Reduce, reuse and recycle: They're key to protecting natural resources and lessening the amount of trash in local landfills. They're also an important part of the Interstate 10 Broadway Curve Improvement Project.

"We reuse as much as we can so nothing goes to waste,' said Kole Dea, senior resident engineer of the Arizona Department of Transportation. "If something can't go back into the project, then it's recycled."

Asphalt millings, concrete, metal and steel are the most common types of waste, but the project team has future plans for all of them.

Asphalt Millings

When construction began in summer 2021, crews removed the rubberized asphalt from the surfaces of I-10 and U.S. 60 in the project area. That work created 1.3 million sq. yds. of millings, which are being used as the base layer for temporary haul roads in the project area. Millings provide a strong base for trucks and equipment to drive on, and they reduce dust — another plus for the environment. Millings also can be mixed in with dirt to build embankments that will support the roadway. Outside of the project area, ADOT uses millings on its maintenance roads in unpaved areas.

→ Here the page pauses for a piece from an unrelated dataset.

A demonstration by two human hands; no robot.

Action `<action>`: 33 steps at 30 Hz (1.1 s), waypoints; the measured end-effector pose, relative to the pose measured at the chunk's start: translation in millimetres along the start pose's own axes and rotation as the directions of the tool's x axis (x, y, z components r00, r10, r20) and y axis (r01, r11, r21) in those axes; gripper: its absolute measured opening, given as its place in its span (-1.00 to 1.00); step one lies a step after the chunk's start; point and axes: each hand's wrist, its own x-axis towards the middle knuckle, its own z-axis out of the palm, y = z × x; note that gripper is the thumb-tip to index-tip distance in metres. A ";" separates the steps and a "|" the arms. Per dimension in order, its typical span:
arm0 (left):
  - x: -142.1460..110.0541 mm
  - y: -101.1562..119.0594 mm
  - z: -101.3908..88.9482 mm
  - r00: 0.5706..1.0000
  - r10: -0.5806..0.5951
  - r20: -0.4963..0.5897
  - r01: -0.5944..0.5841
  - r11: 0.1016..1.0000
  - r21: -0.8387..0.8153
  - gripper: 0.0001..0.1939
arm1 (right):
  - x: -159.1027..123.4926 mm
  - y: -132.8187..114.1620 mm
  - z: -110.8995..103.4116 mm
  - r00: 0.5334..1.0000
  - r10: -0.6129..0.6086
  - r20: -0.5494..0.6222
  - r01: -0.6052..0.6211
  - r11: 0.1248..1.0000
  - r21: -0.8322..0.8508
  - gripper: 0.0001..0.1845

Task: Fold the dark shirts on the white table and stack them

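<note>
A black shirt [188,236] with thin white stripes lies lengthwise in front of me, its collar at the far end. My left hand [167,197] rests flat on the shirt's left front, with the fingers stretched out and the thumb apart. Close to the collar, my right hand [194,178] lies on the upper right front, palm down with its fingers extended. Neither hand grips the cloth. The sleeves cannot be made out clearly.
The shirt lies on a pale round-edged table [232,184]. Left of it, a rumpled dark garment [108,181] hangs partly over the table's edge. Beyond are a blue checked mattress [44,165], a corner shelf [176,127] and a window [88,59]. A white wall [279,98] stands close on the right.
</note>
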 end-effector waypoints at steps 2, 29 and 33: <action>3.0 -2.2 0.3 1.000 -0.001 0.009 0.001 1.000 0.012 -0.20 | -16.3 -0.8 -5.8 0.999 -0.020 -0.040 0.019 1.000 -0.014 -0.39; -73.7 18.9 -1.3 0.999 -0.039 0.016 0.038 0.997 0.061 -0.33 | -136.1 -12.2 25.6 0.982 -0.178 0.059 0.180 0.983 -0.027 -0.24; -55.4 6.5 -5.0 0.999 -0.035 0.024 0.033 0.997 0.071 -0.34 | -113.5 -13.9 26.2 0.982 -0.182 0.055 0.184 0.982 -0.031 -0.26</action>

As walls and other concrete structures are taken down to make way for new construction, they're broken up so they can serve a new purpose. Crews are using equipment to break each piece into sizes no larger than 24 in.Those pieces are used as fill to build up approaches for new bridges and can be used to fill in holes or otherwise supplement unstable materials in the project area.

Metal, Steel

Metal and steel products are major components of highway infrastructure, inside and out. In addition to what locals can see, they're also being used to reinforce concrete girders and other structures and strengthen walls on the highway. Steel rebar and other materials are broken down and taken to a recycling facility. Reusable construction debris recycled steel is as strong and durable as new steel made from iron ore.

ADOT works in compliance with state and federal regulations to ensure reused materials do not pose a threat to the environment. Careful testing confirms that the paint stripes on milled asphalt don't contain lead, and that old pipes or bridge structures are free from asbestos.

As new roadways, ramps and bridges take shape throughout the Broadway Curve work zone, construction crews are taking into account how important the infrastructure from the past is to building for the future.